Personal information
- Full name: Ernest James England
- Born: 26 May 1927 Bunbury, Western Australia
- Died: 7 December 2012 (aged 85)
- Batting: Right-handed
- Role: Batsman

Domestic team information
- 1945–46 to 1953–54: Western Australia
- 1950–51 to 1951–52: South Australia

Career statistics
| Competition | First-class |
| Matches | 10 |
| Runs scored | 532 |
| Batting average | 33.25 |
| 100s/50s | 1/3 |
| Top score | 102 |
| Balls bowled | 8 |
| Wickets | 0 |
| Bowling average | – |
| 5 wickets in innings | – |
| 10 wickets in match | – |
| Best bowling | – |
| Catches/stumpings | 5/– |
- Source: Cricinfo, 26 September 2020

= Ernest England =

Australian cricketer and urologist

Ernest James England (26 May 1927 – 7 December 2012) was an Australian cricketer and urologist.

==Life and career==
Ern England was educated at Wesley College in Perth, the University of Western Australia, and the University of Adelaide, from which he graduated MBBS in 1951. His first position was at Royal Perth Hospital, followed by hospital positions in the United Kingdom and the United States. He returned to Perth in 1963 to take up the position of consultant urological surgeon at Royal Perth Hospital, and remained in that position until he retired in 1990. At the Royal Australasian College of Surgeons he was an examiner in urology, secretary and then chairman of the Western Australia state committee, and a member of the board of urology.

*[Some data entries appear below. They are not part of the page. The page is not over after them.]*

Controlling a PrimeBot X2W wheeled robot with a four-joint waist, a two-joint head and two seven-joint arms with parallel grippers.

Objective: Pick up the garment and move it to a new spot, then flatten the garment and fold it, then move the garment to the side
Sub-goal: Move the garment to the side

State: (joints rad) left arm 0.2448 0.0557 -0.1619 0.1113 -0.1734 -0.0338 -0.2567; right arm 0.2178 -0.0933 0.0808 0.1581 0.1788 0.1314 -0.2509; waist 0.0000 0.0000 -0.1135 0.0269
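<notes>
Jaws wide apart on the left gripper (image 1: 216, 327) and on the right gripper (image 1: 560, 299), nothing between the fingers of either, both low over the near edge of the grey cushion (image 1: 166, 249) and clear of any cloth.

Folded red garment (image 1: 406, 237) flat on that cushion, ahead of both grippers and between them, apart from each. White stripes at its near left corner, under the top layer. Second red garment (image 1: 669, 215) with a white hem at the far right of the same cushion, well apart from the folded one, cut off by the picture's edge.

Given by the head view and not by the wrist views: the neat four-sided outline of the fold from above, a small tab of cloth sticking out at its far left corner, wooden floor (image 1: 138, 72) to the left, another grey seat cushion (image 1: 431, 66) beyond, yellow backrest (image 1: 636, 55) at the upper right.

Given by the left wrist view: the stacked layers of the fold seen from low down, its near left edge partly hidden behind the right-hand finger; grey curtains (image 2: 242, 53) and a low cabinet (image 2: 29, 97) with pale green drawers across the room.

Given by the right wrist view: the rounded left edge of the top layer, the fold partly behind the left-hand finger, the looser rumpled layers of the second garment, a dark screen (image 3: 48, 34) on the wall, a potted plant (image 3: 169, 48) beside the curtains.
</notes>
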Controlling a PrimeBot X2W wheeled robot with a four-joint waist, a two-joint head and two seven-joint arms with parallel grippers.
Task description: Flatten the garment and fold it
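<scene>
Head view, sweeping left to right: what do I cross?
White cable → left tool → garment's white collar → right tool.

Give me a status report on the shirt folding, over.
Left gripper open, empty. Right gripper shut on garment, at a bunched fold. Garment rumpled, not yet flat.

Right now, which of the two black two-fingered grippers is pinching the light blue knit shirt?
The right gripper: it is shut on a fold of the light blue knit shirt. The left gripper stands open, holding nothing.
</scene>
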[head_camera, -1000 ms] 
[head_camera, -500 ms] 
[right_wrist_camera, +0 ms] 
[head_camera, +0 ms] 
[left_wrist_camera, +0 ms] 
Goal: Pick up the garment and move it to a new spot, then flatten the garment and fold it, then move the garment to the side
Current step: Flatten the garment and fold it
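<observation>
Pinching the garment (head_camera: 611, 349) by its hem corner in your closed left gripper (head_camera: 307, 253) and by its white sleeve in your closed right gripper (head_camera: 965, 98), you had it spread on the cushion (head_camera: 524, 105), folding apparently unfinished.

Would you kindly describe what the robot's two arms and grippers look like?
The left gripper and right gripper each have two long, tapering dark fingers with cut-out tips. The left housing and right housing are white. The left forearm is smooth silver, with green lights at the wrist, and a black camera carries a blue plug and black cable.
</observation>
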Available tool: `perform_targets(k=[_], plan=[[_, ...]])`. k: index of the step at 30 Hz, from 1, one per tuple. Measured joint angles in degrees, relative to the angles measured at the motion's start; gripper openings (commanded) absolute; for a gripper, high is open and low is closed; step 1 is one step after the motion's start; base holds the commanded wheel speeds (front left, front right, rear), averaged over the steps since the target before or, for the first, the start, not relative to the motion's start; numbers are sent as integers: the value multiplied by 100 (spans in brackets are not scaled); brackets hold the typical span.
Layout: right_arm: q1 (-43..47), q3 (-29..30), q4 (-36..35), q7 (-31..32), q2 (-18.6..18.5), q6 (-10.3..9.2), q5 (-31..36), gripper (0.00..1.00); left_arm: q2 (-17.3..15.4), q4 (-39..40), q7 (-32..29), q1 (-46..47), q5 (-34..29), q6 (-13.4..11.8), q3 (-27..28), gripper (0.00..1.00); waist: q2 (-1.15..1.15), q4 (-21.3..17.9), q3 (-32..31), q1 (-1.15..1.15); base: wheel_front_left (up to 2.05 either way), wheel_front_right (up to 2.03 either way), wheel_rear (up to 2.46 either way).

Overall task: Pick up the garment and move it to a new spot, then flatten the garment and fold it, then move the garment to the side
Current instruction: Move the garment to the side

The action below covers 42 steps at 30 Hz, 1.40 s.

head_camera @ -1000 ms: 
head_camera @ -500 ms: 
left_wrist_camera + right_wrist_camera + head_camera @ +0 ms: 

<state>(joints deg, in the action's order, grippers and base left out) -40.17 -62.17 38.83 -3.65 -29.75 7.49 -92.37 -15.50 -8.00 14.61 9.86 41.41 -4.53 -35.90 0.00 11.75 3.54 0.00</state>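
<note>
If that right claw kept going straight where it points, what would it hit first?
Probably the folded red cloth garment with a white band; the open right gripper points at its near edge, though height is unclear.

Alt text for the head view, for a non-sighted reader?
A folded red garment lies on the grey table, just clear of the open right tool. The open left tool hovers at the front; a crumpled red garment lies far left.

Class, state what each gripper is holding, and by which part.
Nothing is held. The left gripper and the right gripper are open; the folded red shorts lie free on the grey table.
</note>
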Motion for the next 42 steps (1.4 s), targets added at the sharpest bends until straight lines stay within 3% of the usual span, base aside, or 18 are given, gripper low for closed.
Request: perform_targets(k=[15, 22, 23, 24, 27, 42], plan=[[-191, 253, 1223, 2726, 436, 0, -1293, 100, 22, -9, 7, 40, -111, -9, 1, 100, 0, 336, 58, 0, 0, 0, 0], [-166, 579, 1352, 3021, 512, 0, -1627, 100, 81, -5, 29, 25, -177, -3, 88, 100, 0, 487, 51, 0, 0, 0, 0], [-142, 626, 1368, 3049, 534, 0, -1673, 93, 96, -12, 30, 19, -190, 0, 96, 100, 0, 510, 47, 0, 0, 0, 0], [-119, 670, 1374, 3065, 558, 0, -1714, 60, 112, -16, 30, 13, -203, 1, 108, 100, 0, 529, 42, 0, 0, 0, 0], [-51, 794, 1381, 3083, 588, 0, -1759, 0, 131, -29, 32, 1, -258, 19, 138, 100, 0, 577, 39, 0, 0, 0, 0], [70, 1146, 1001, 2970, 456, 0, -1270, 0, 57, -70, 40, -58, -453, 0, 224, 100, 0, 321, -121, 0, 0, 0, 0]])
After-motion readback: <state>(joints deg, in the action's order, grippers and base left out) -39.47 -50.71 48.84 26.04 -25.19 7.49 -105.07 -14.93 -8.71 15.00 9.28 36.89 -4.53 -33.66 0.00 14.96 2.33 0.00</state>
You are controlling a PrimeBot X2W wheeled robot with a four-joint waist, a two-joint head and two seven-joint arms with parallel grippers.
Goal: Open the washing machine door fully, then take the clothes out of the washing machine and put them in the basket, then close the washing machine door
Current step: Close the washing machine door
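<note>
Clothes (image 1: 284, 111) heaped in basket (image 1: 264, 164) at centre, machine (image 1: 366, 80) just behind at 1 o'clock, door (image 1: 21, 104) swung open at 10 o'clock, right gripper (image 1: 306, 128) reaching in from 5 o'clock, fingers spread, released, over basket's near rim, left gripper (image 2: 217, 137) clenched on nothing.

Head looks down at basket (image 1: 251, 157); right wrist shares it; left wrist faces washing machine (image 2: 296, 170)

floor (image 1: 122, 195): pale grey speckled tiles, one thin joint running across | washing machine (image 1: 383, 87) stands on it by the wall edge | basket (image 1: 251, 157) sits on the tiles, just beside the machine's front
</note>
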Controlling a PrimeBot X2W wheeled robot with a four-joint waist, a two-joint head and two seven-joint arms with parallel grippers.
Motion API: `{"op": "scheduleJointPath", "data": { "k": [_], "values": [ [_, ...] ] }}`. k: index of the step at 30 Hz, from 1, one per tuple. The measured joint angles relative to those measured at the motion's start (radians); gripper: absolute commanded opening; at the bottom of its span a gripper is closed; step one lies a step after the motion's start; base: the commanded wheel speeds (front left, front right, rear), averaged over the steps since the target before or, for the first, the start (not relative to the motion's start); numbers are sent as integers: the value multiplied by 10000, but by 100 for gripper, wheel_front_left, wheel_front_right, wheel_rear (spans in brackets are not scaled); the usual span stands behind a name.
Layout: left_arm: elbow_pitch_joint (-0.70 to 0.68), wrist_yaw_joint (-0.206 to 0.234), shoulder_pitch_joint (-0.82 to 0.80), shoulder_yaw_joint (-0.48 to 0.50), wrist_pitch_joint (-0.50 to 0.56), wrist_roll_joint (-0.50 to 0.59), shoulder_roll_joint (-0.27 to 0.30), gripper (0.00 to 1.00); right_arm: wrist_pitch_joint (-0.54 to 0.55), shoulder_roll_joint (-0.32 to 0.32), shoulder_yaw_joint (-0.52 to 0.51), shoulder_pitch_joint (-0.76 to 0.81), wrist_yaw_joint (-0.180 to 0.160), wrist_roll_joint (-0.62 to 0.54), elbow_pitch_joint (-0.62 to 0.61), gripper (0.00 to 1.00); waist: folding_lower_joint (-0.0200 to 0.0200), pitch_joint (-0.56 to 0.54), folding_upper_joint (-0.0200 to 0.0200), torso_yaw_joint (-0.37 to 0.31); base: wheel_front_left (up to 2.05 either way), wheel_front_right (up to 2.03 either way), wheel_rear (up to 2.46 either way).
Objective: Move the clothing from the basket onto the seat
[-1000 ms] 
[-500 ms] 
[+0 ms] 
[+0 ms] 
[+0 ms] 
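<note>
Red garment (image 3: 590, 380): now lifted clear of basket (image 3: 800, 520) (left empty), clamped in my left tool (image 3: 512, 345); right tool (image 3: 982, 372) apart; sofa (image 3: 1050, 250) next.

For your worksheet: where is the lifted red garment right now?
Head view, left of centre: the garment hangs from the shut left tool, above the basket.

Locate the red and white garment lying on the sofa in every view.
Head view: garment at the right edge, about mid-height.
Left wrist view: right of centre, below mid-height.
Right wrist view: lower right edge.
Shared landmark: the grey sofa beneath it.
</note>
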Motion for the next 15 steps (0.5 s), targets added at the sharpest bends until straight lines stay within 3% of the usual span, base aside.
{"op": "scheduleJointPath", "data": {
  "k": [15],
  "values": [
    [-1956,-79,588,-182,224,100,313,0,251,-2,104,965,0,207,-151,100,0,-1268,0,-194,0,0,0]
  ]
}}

England was a middle-order batsman who played ten first-class matches for South Australia and Western Australia between 1945–46 and 1953–54, mostly during his student years. His highest score was 102 for South Australia in their innings victory over Victoria in 1951–52.

In June 1953, England married Wendy Nunn. They had a daughter and a son, who also became a urologist.